SoftBank will introduce three new appointments to the board, including group Chief Financial Officer Yoshimoto Goto, at its annual general meeting on June 25. The number of board members will expand to 13.
SoftBank Group has declared revisions to its board, including the resignation of long-time director Jack Ma and co-founder of Alibaba Group Holding who will now leave formal engagements to focus on philanthropy. Three new directors have been chosen, including Chief Financial Officer Yoshimitsu Goto. The Japanese multinational conglomerate with investments all over the globe will also double the volume it plans to spend buying back shares.
The company plans to repurchase as much as 500 billion yen (Dh17.2 billion / $4.7 billion) worth of its own stock by March 2021. An equally sized repurchase had been announced in mid-March. SoftBank shares rose more than 2 percent.

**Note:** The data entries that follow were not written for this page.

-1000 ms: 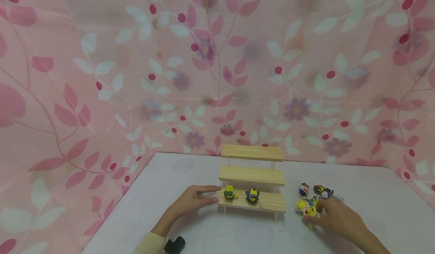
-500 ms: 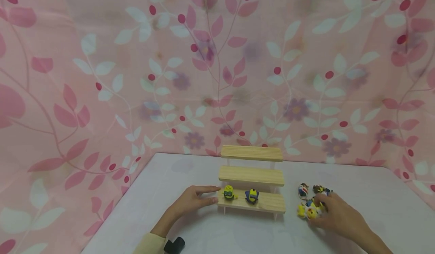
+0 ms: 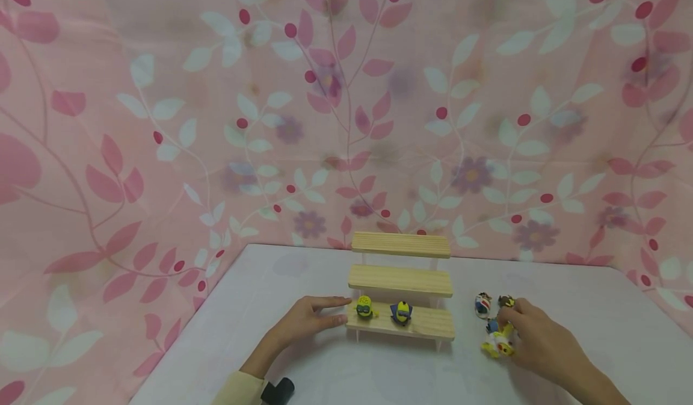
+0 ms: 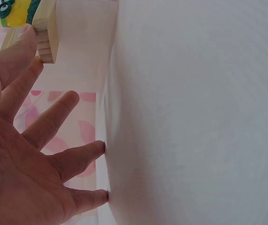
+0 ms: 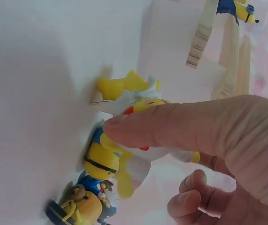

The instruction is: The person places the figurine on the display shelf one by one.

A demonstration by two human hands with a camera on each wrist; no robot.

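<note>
My left hand [image 3: 305,321] is at the left end of a three-step wooden display shelf [image 3: 428,324]. Thumb and index fingertips touch the end of the lowest board; the other fingers are spread in the left wrist view. Two Minion figures stand on that board, one yellow and green [image 3: 364,307], one in blue [image 3: 402,312]. To the right, my right hand [image 3: 547,339] is among loose figures. In the right wrist view its thumb lies across a white-and-yellow toy figure [image 5: 155,152], apparently pinching it; the index fingertip is hidden. A yellow-and-blue Minion figure [image 5: 101,159] lies beside it.
Beyond the right fingers lie a red, white and blue figure [image 3: 483,304] and a brown-topped one [image 3: 506,301]. The middle board [image 3: 400,278] and top board [image 3: 400,244] rise behind. A floral curtain [image 3: 379,122] hangs behind the white-covered table [image 3: 303,272].
My right hand has shifted slightly among the figures. The white-and-yellow figures beneath it have moved a little right and nearer. The left hand and shelf have stayed still.
</note>
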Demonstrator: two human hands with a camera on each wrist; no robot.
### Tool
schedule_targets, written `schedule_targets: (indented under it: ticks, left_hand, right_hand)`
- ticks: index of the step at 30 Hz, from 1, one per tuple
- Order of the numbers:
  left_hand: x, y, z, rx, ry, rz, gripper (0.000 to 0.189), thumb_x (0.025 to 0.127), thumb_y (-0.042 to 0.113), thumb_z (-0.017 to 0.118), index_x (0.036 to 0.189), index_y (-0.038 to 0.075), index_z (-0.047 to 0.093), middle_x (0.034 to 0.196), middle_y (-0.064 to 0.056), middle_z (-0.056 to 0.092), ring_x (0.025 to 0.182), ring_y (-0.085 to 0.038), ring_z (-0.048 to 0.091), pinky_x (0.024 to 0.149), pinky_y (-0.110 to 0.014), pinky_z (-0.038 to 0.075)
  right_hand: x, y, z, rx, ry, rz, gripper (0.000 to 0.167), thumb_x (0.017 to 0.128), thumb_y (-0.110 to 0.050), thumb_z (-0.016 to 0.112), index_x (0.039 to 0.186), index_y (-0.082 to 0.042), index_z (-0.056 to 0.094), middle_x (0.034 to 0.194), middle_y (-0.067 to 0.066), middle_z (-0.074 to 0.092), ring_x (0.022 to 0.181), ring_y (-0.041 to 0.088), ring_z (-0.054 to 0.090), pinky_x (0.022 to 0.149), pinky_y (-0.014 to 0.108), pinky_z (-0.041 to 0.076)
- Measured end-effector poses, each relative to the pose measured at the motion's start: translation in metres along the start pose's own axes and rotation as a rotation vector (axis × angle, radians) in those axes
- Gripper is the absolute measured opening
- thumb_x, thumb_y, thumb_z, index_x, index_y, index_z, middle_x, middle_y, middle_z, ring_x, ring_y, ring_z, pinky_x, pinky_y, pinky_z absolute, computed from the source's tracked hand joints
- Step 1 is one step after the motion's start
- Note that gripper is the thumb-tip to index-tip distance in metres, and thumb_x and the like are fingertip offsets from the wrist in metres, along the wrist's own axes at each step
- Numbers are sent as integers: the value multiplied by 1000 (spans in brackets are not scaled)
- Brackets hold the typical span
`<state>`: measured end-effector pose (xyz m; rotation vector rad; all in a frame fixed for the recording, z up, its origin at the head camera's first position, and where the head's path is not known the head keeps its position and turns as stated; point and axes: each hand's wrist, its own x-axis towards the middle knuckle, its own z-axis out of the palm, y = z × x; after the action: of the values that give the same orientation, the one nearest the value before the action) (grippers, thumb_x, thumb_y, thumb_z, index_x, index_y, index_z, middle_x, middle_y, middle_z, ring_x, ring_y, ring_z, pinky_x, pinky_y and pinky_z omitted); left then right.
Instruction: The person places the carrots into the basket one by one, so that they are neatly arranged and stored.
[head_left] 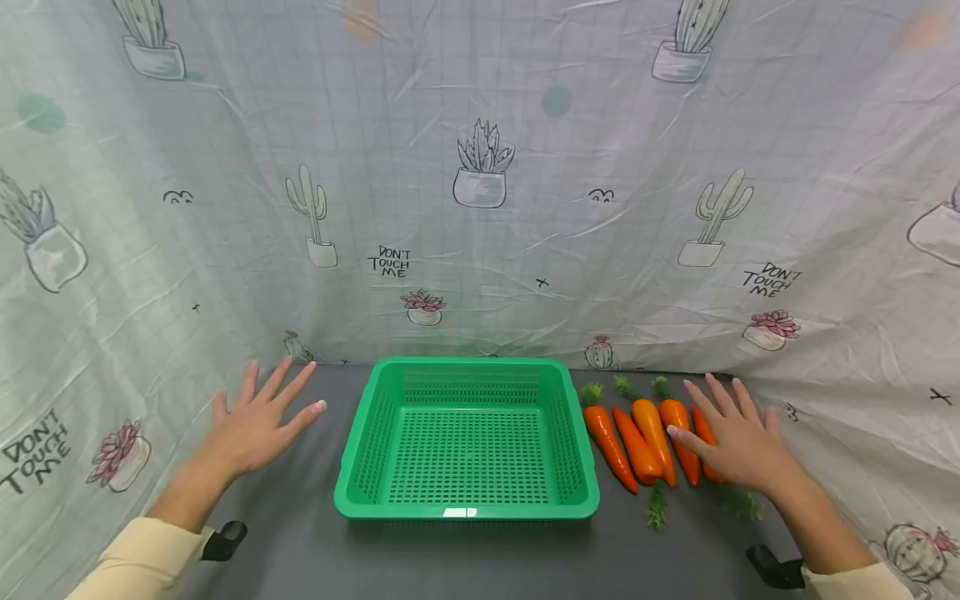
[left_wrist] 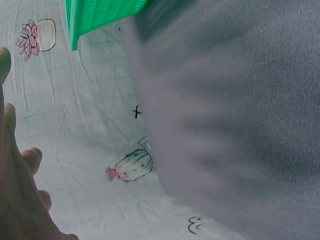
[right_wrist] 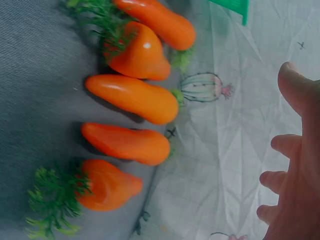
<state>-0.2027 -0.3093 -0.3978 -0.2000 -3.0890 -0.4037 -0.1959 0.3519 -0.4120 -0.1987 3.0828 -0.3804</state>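
Observation:
A green plastic basket (head_left: 468,510) with slotted walls and floor sits in the middle of the grey table, with nothing in it. To its right lie several orange toy carrots (head_left: 611,446) with green leafy tops, side by side and pointing different ways. My left hand (head_left: 258,425) is spread flat to the left of the basket, fingers straight, holding nothing. My right hand (head_left: 738,437) spreads its fingers over the rightmost carrot, partly covering it in the head view. In the right wrist view the carrots (right_wrist: 132,97) lie apart from the fingers (right_wrist: 287,145).
A pale cloth (head_left: 480,275) printed with potted cacti hangs behind the table and along both sides. The grey tabletop (head_left: 465,567) runs along the front of the basket. A black strap (head_left: 225,540) circles the left wrist, and another (head_left: 772,568) the right.

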Motion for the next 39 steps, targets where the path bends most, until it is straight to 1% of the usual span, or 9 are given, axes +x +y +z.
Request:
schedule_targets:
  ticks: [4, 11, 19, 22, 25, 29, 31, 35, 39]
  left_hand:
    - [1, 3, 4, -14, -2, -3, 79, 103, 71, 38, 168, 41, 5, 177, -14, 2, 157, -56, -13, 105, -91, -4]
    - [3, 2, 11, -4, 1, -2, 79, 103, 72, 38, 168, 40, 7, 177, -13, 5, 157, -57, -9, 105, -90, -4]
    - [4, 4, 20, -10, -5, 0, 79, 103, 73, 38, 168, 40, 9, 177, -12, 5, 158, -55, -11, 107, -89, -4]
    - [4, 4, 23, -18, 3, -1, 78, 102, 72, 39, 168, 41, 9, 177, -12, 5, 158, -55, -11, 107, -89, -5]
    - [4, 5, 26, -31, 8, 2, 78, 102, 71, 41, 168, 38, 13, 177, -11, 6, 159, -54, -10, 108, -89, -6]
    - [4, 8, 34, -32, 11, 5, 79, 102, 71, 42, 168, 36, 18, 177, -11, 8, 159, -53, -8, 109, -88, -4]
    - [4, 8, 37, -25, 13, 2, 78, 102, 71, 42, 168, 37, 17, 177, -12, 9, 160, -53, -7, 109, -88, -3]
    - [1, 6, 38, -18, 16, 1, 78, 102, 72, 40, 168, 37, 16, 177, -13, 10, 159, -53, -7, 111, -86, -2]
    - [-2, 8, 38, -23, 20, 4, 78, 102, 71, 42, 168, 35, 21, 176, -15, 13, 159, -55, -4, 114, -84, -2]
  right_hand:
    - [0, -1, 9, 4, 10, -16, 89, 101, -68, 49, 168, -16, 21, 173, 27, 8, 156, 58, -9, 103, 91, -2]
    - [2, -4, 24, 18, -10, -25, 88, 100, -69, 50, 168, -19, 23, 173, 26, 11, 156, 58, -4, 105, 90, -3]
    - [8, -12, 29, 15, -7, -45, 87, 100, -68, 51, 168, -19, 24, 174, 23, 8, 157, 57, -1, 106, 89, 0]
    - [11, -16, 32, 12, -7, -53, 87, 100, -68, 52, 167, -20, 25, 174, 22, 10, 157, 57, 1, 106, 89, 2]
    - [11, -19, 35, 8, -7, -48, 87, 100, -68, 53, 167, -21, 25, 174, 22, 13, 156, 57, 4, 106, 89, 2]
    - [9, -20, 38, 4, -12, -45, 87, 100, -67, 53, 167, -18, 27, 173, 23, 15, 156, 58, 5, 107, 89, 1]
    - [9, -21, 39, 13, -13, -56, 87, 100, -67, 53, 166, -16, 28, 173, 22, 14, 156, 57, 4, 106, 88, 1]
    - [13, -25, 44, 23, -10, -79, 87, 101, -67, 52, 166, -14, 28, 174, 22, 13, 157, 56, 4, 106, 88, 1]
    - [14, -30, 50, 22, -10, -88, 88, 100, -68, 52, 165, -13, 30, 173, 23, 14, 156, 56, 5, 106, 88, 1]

SoftBank, led by founder Masayoshi Son, is buying back shares to support its stock price after its collection of startup ventures lost value. The company anticipates booking a record 1.35 trillion yen operating loss for the year ended March 31 when it reports financial results in Tokyo. After aggressively funding startups in recent years, SoftBank is marking down the value of stakes in companies such as WeWork, Oyo Hotels and Uber.
The company said that it had bought 250.6 billion yen of its own stock since March 13 under the original re-purchase plan, about half of the 500 billion yen budget. That first buyback, declared in mid-March, initially disappointed to lift SoftBank’s stock amid concerns the conglomerate’s portfolio of startups is exposed to the economic shock from the coronavirus pandemic. When the shares plunged more than 30 percent in the week that followed, Mr. Son took an unprecedented step to unveil a broader plan to repurchase as much as 2 trillion yen, without detailing the timing. The latest report is part of that broader plan.
The stock gained almost 70 percent since SoftBank said it plans to sell assets to raise as much as 4.5 trillion yen over the coming year to buy shares and slash debt.
The company’s Vision Fund business focused on technology investments that provided more than half of its reported profit a year ago, has swung to a projected 1.8 trillion yen loss. The company’s overall net loss will likely reach 900 billion yen.
Mr. Ma’s departure is a historic moment since he and Mr. Son have sat on each other’s boards for years. Alibaba is regarded as Mr. Son’s most successful investment. In addition to Mr. Goto, a long-time SoftBank veteran, Lip-Bu Tan and Yuko Kawamoto will join, bringing the total of external board members to four.
Mr. Tan is a Founder and Chairman of Walden International, a venture capital firm based in San Francisco, and Chief Executive of Cadence Design Systems. He holds a master’s degree in nuclear engineering from the Massachusetts Institute of Technology and received an MBA from the University of San Francisco.
Ms. Kawamoto is a professor at Waseda University whose subjects encompass corporate governance. She holds a bachelor’s degree in social psychology from the University of Tokyo, a master’s degree in development economics from Oxford University and spent years working at McKinsey. Ms Kawamoto will be SoftBank’s sole female board member.